3. Carefully heat the underside of the slide by passing a flame under the rack or by placing the slide on a hot plate until steam rises (without boiling!). Keep the preparation moist with stain and steaming for 5 minutes, repeating the heating as needed.
4. Wash the film in a gentle and indirect stream of tap water* until no color appears in the effluent.
5. Holding the slide with forceps, wash the slide with the decolorizing solvent. Immediately wash with tap water*, as above. Repeat the decolorizing and the washing until the stained smear appears faintly pink and the fluid washing off the slide runs clear.
6. Flood the smear with the methylene blue counterstain for 20 to 30 seconds, and wash with tap water, as above.
7. Gently blot, or air dry the smear.
8. Examine under oil immersion. Acid-fast bacteria appear red, and non-acid-fast bacteria (and other organisms and cellular materials) appear blue.

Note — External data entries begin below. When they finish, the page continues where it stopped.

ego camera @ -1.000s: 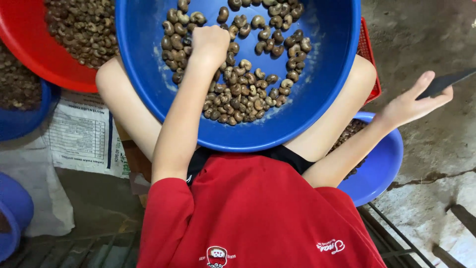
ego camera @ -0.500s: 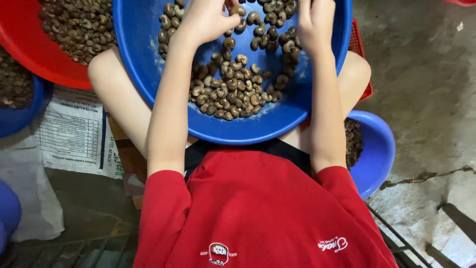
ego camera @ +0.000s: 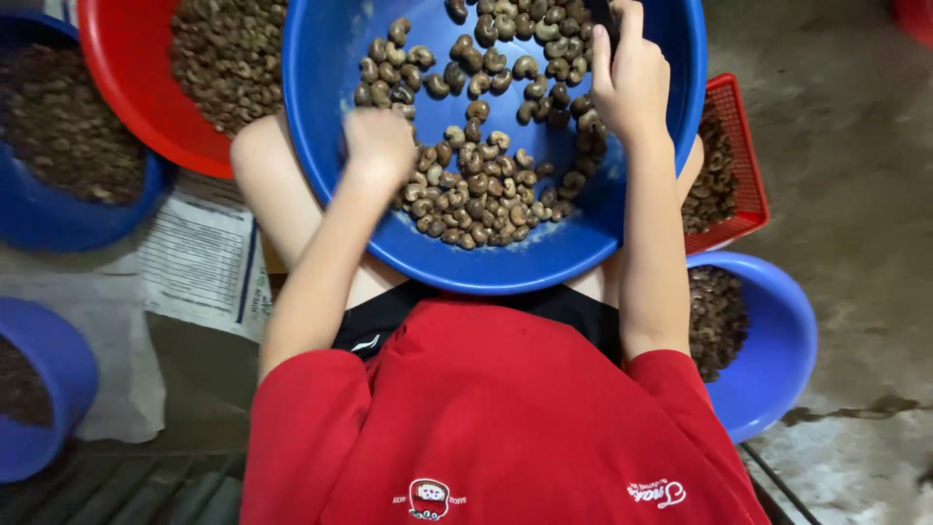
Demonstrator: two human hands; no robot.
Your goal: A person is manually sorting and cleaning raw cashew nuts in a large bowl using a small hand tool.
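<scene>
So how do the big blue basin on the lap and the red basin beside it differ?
The big blue basin rests on the person's lap with both hands in it; the red basin sits off to the left, untouched. The nuts in the blue one are pale, curved and loosely spread, with bare plastic showing, while those in the red one look smaller, darker and packed. Both are round plastic basins holding nuts.

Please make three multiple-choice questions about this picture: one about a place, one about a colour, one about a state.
1. Where does the left hand rest?
A. in the big blue basin
B. on the floor
C. in the red basket

2. What colour is the bowl at upper left, beside the basin?
A. green
B. red
C. white

3. What is the state of the right hand?
A. open and flat
B. hidden
C. closed in a grip on a dark tool

Answers: A, its fingers lie among the nuts; B, its rim is red; C, the fingers curl round the tool.
</scene>
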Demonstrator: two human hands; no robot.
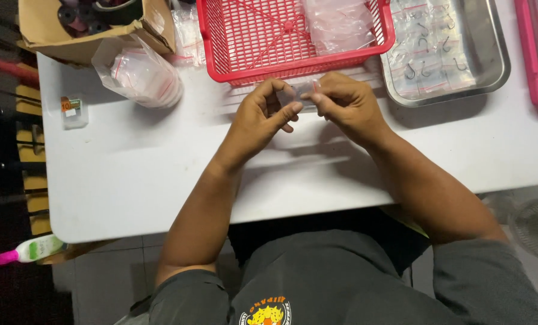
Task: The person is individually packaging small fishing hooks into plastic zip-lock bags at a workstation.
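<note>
Clear plastic, a small bag (298, 95), sits between our two hands above the white table (130, 174), just in front of the red basket (293, 63). Left hand (263, 117): grip closed, thumb and forefinger pinching the bag's left edge, other fingers curled under. Right hand (344, 105): grip closed too, fingertips pinching the bag's right edge from above. What the bag holds we cannot tell; it is mostly hidden by the fingers.

Around the hands: red basket holds more clear bags toward its right side. Metal tray (491, 78) to the right carries a layer of small bags with dark hook-shaped parts inside. Edge of a second pink basket (536, 90) at far right. To the left, a bulging clear sack of bags (139, 75) with red-striped tops leans by a cardboard box (46, 30). Small clear case (74, 112) lies near the table's left edge. White bottle with pink cap (31, 250) lies below the table at left.
</note>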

B. Kinyoun method for acid-fast staining (1)

1. Heat fix an air dried smear at 80o C for at least 15 minutes or for 2 hours on an electric hot plate at 65o C – 70o C
2. Flood slides with Kinyoun’s carbolfuchsin reagent and allow to stain for 5 minutes at room temperature.
3. Rinse with deionized water and tilt slide to drain.
4. Decolorize with acid-alcohol for 3 minutes and rinse again with deionized water.
5. Redecolorize with acid-alcohol for 1-2 minutes or until no more red color runs from the smear.*
6. Rinse with deionized water and drain standing water from the slide surface by tipping the slide.
7. Flood slide with methylene blue counterstain and allow to stain for 4 minutes.
8. Rinse with distilled water and allow to air dry.
9. Examine under high dry (400X) magnification, and confirm acid-fast structures under oil immersion (1000X).

C. Truant method for acid-fast staining.

1. Heat fix an air dried smear at 80o C for at least 15 minutes or for 2 hours on an electric hot plate at 65o C – 70o C
2. Wash the slide with a gentle and indirect stream of distilled water until no color appears in the effluent.
3. Flood the smear with the decolorizing agent for 2 to 3 minutes, and then wash with distilled water as above.
4. Flood the smear with the permanganate counterstain for 2 to 4 minutes.
5. Wash the slide with distilled water as above, blot with absorbent paper, and dry.
6. Examine the slide with a fluorescence microscope equipped with a BG12 exciter filter and an OG-1barrier filter. Acid-fast bacteria appear as brightly fluorescent , yellow-orange cells in a dark field; non-acid-fast cells appear dark.